According to a circular from the NNPC seen by Bloomberg News, the state-owned company will transition from pricing based on the average settlement of Dated Brent in the five days after loading to using the monthly average of Dated Brent as the benchmark.

Traders have expressed concerns that this shift may expose NNPC’s cargoes to increased market volatility, as the new approach is considered less precise in its timeframe for cargo pricing.

The altered strategy could necessitate a greater reliance on hedging to mitigate risks associated with the changing pricing mechanism.

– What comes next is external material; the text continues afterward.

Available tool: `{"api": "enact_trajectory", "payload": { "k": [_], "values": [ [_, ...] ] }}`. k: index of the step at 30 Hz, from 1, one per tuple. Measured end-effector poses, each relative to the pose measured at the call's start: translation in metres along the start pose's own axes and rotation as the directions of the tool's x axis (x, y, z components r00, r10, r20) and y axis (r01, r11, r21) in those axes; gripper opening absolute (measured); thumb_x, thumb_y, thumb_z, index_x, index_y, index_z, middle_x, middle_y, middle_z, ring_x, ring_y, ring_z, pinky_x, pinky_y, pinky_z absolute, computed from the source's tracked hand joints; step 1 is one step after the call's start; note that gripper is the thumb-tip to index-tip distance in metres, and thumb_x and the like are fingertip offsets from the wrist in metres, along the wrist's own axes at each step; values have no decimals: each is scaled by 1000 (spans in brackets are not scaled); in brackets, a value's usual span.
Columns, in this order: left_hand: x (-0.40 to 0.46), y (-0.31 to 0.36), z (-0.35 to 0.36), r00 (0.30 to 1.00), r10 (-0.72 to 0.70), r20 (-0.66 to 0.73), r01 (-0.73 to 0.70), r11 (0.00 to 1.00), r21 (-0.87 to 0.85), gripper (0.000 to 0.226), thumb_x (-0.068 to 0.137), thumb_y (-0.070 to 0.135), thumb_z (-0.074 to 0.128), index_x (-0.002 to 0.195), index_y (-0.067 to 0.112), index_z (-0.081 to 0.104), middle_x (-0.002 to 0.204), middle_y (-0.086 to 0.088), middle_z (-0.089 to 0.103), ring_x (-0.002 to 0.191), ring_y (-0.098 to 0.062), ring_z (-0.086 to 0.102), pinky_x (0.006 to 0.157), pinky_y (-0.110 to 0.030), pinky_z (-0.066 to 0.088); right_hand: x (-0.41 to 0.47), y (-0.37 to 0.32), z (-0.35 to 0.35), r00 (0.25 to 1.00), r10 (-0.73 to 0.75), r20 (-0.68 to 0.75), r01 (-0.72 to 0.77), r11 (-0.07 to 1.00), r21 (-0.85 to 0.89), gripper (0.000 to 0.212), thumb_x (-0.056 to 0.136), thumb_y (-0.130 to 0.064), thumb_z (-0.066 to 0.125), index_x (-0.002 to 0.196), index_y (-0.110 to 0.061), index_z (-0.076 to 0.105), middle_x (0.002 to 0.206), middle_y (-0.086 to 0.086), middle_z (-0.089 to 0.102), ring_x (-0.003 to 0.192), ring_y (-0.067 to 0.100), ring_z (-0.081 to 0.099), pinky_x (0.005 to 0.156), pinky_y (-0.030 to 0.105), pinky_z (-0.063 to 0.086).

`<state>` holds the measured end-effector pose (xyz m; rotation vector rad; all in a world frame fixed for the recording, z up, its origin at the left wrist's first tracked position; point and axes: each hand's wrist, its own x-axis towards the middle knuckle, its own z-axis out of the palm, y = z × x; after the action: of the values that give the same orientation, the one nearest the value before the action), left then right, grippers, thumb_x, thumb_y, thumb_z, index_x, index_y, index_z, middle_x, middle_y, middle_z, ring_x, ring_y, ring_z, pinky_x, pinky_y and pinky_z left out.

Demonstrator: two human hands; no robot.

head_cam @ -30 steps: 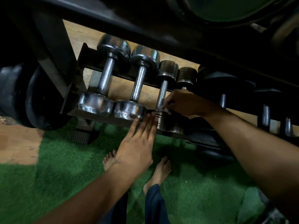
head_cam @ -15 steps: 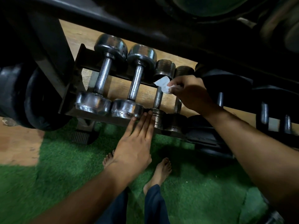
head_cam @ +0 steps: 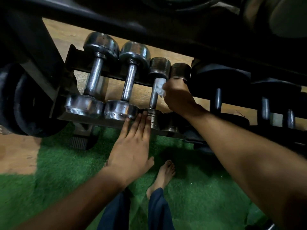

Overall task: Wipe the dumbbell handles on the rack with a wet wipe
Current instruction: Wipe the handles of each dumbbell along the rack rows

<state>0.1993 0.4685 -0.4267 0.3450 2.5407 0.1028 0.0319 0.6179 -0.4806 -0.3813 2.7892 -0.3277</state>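
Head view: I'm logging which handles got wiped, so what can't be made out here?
- Fourth dumbbell's handle: hidden behind the right hand.
- Wet wipe: partly buried in that hand's grip.
- Dark dumbbells on the right: lost in shadow.
- Any wetness on the third handle: too fine to see.

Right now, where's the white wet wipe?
Head view, centre: the crumpled white wet wipe is pressed by the right hand against the third chrome dumbbell's handle, near its far head.
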Motion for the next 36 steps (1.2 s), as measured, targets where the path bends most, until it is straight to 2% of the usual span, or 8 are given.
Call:
{"api": "enact_trajectory", "payload": {
  "k": [3, 7, 11, 17, 21, 28, 34, 36],
  "values": [
    [0, 1, -6, 1000, 1, -20, -3, 998, -59, 114, 91, 71, 41, 156, 4, -24, 164, -16, -30, 154, -27, -22, 125, -53, -7, -4, 6, -5, 998, -3, -61, 7, 998, 62, 14, 88, -15, 68, 94, -2, 70, 91, 17, 67, 84, 34, 65, 72, 38, 54],
    [-1, 12, -12, 994, 68, -86, -80, 985, -153, 106, 92, 72, 40, 161, 10, -13, 169, -9, -18, 156, -23, -17, 126, -52, -8, -13, 22, -37, 996, 4, -93, 11, 987, 161, 12, 84, -29, 71, 86, -16, 71, 96, 4, 63, 86, 22, 58, 68, 27, 40],
    [6, 33, -10, 977, 182, -108, -201, 957, -208, 103, 93, 69, 42, 161, 17, -14, 169, -3, -20, 156, -18, -17, 126, -50, -6, -25, 41, -58, 996, -6, 90, 5, 1000, 11, 18, 81, -45, 71, 87, -30, 66, 110, 3, 61, 98, 27, 59, 77, 34, 48],
    [32, 38, -3, 950, 295, -105, -307, 944, -124, 99, 93, 66, 47, 163, 13, 0, 171, -8, -10, 157, -21, -9, 127, -47, -2, -32, 40, -60, 928, -133, 349, 179, 978, -103, 13, 84, -41, 64, 89, -29, 62, 100, 1, 60, 96, 25, 60, 73, 33, 45],
    [37, 28, -3, 930, 350, -115, -361, 927, -101, 94, 93, 61, 51, 163, 14, 10, 171, -9, 3, 158, -22, -2, 128, -43, 2, -24, 32, -57, 877, -208, 433, 234, 972, -7, 13, 89, -31, 61, 101, -37, 63, 102, -2, 59, 89, 17, 56, 70, 28, 40],
    [38, 25, 0, 923, 349, -160, -371, 917, -146, 87, 92, 59, 52, 162, 17, 21, 171, -6, 12, 158, -19, 1, 128, -38, 0, -24, 25, -53, 929, -288, 233, 340, 914, -222, 22, 94, -32, 57, 106, -21, 71, 110, 7, 65, 95, 34, 67, 73, 39, 55],
    [38, 22, 7, 922, 350, -168, -374, 916, -148, 89, 91, 62, 50, 162, 17, 20, 170, -7, 14, 158, -20, 4, 128, -41, 6, -18, 22, -52, 821, -317, 474, 395, 916, -70, 18, 87, -30, 65, 102, -29, 76, 109, 2, 64, 95, 29, 67, 77, 41, 57],
    [39, 22, 7, 922, 353, -155, -376, 913, -156, 91, 91, 63, 49, 163, 17, 16, 171, -7, 9, 158, -19, 0, 128, -42, 5, -13, 24, -52, 846, -297, 443, 381, 918, -113, 16, 88, -33, 67, 98, -24, 76, 106, 6, 62, 92, 32, 67, 75, 42, 57]
  ]
}}
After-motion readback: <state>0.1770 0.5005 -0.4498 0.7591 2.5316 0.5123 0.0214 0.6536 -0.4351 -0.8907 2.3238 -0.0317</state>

The NNPC circular did not provide a specific reason for the decision, and a spokesperson for NNPC has not yet responded to requests for comment.

The new methodology intends to maintain the initially nominated loading dates for pricing purposes, even if loadings are deferred from the late part of a month to early the following month.

Traders have pointed out that the adjustment in pricing strategy could make it more challenging to compare the prices of NNPC’s shipments to Europe with cargoes from the Mediterranean, North Sea, and WTI Midland, which predominantly use the existing five-day system.

This potential lack of comparability might affect the competitiveness of Nigeria’s crude oil in the global market.